> [Task description]: In the data below, find the line containing "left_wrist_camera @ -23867" and the line containing "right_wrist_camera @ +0", then reproduce them and every line between, exactly. Omit pictures.

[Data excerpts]
= = = =
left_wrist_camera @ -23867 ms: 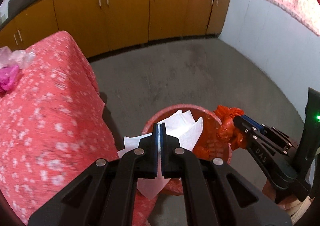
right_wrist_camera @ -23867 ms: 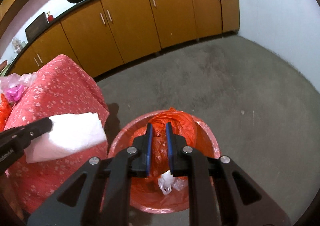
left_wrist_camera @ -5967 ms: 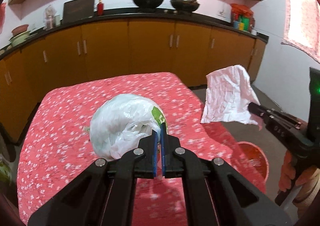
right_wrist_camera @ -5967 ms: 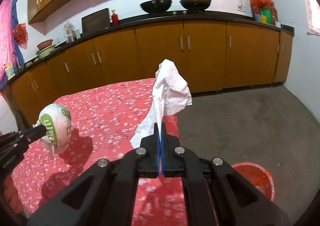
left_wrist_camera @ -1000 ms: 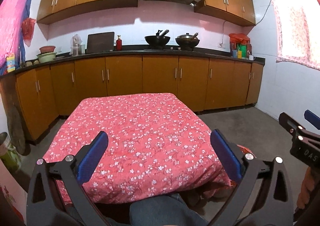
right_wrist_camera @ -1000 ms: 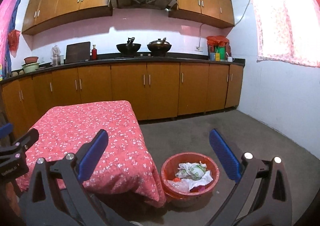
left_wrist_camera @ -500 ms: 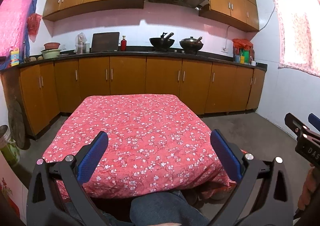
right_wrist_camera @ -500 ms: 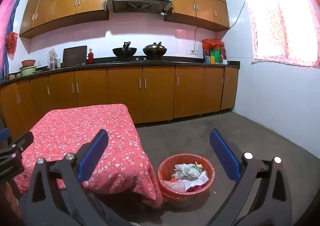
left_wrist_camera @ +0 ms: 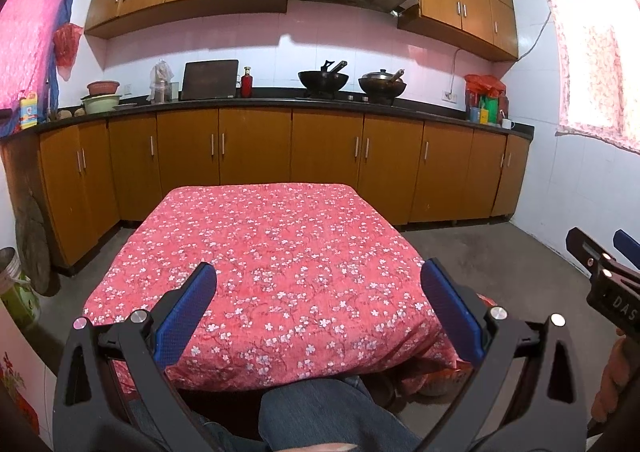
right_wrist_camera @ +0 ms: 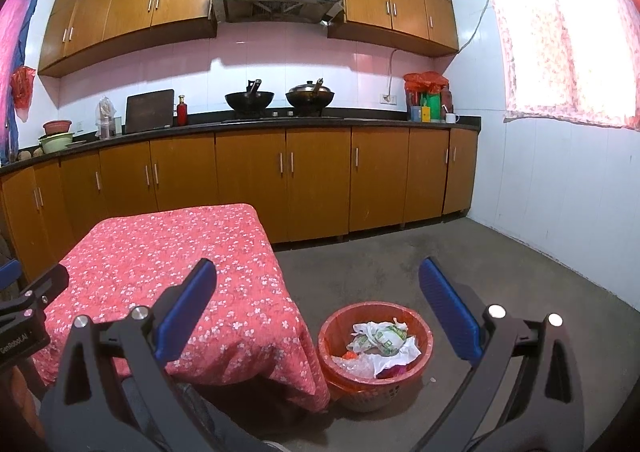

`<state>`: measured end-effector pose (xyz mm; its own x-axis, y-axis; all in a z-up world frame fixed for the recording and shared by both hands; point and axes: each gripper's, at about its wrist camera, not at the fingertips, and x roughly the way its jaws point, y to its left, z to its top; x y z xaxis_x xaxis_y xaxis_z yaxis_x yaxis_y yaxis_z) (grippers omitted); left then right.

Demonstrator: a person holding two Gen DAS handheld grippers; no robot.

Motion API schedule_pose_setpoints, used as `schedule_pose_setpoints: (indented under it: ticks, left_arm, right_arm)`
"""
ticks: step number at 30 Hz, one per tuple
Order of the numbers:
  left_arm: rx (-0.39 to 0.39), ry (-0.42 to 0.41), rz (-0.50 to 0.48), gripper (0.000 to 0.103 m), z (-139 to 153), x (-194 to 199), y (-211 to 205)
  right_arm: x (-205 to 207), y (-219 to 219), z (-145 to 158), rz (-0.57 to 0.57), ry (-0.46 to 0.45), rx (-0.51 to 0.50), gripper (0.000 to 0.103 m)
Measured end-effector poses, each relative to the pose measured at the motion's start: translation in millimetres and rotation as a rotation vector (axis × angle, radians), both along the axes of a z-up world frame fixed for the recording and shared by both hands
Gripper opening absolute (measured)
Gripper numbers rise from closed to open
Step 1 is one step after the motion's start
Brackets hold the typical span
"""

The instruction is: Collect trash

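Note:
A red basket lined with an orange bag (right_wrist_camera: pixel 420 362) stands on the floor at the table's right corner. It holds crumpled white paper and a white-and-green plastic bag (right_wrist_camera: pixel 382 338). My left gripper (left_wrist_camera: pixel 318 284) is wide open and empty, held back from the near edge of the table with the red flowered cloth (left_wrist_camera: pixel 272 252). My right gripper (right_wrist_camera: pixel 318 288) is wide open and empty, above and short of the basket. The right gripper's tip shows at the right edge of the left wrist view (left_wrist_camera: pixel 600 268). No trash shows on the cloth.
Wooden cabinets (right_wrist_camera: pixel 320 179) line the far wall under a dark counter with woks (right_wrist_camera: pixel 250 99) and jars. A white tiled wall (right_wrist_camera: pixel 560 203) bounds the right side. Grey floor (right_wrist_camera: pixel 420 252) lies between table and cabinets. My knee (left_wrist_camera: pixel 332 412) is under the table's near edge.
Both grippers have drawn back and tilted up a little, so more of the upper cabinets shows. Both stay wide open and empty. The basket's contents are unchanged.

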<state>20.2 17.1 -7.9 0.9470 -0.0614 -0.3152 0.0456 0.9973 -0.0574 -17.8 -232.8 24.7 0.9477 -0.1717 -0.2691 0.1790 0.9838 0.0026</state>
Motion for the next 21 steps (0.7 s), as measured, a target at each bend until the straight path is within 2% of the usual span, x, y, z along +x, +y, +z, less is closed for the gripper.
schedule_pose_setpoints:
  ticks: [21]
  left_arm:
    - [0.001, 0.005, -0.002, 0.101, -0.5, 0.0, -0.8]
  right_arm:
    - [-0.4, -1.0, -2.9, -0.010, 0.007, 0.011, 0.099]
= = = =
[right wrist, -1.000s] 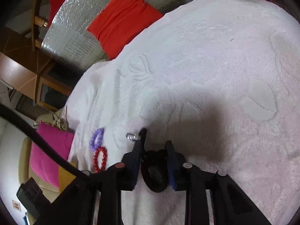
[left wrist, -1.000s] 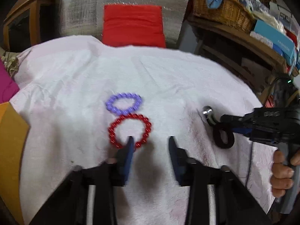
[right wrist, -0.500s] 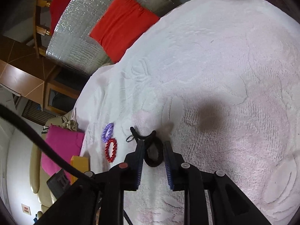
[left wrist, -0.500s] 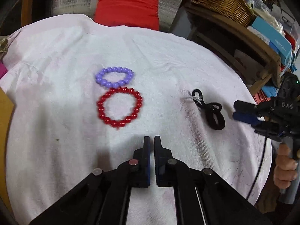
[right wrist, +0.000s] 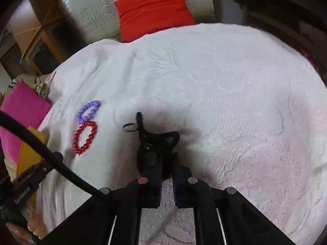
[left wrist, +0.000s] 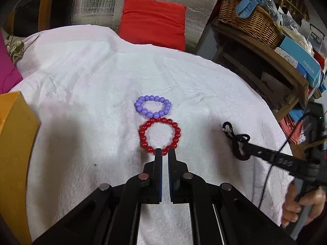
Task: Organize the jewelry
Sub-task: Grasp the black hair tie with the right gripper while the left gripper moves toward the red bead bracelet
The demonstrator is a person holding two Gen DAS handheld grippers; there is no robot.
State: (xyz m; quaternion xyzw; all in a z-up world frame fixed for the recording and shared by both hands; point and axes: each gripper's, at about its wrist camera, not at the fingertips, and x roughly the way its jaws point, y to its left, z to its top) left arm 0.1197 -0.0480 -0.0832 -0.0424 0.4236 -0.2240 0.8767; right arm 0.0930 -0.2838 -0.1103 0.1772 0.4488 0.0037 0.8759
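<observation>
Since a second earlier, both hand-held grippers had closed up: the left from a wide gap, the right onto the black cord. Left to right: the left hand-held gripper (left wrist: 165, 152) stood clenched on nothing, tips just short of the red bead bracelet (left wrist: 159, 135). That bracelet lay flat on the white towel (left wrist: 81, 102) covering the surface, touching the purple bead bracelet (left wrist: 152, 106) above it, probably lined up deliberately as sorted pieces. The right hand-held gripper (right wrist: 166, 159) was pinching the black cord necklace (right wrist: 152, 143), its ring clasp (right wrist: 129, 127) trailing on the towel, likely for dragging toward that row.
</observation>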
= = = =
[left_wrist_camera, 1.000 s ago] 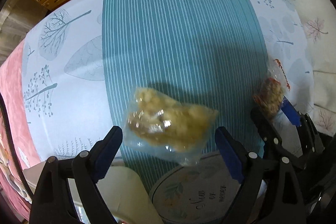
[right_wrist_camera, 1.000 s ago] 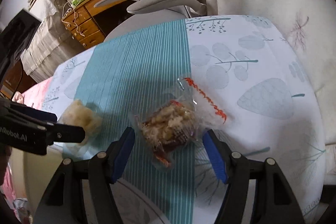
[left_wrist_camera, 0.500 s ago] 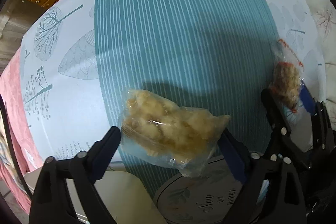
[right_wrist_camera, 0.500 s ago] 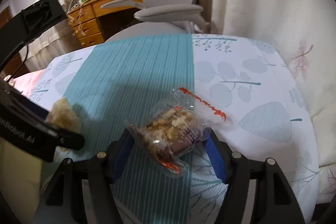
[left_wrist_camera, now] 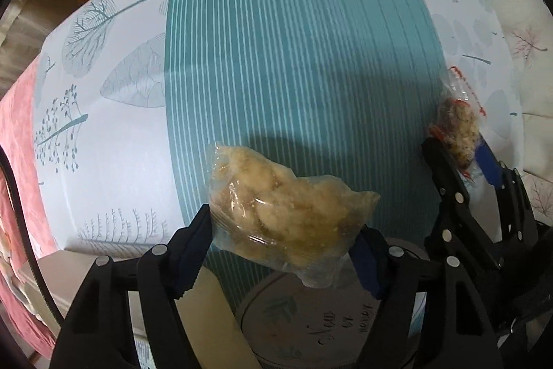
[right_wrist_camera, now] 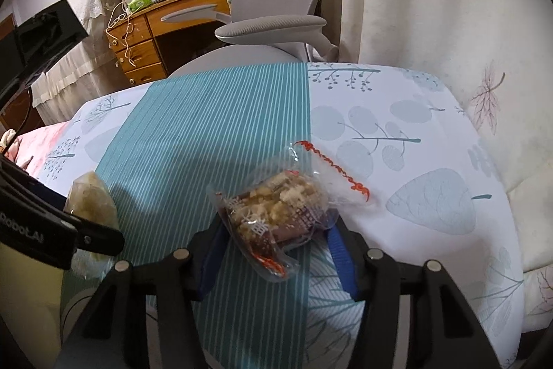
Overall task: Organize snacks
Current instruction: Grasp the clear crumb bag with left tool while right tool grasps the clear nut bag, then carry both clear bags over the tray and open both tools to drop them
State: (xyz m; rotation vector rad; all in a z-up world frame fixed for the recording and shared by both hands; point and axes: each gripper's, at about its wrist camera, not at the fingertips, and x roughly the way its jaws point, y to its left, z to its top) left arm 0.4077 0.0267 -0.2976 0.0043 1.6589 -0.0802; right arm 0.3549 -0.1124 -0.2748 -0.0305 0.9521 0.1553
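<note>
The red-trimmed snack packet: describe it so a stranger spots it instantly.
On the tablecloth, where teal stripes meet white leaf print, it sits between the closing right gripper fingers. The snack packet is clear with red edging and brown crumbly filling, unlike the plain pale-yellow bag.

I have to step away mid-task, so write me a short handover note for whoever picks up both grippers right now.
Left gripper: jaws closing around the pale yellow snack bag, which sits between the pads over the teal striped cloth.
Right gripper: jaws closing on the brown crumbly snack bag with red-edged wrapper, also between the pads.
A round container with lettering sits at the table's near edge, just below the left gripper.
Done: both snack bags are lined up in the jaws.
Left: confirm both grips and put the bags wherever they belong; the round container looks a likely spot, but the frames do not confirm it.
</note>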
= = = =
> [Task output]:
left_wrist_camera @ -23867 ms: 
right_wrist_camera @ -23867 ms: 
left_wrist_camera @ -5967 ms: 
right_wrist_camera @ -5967 ms: 
left_wrist_camera @ -1000 ms: 
right_wrist_camera @ -1000 ms: 
left_wrist_camera @ -500 ms: 
right_wrist_camera @ -500 ms: 
left_wrist_camera @ +0 ms: 
right_wrist_camera @ +0 ms: 

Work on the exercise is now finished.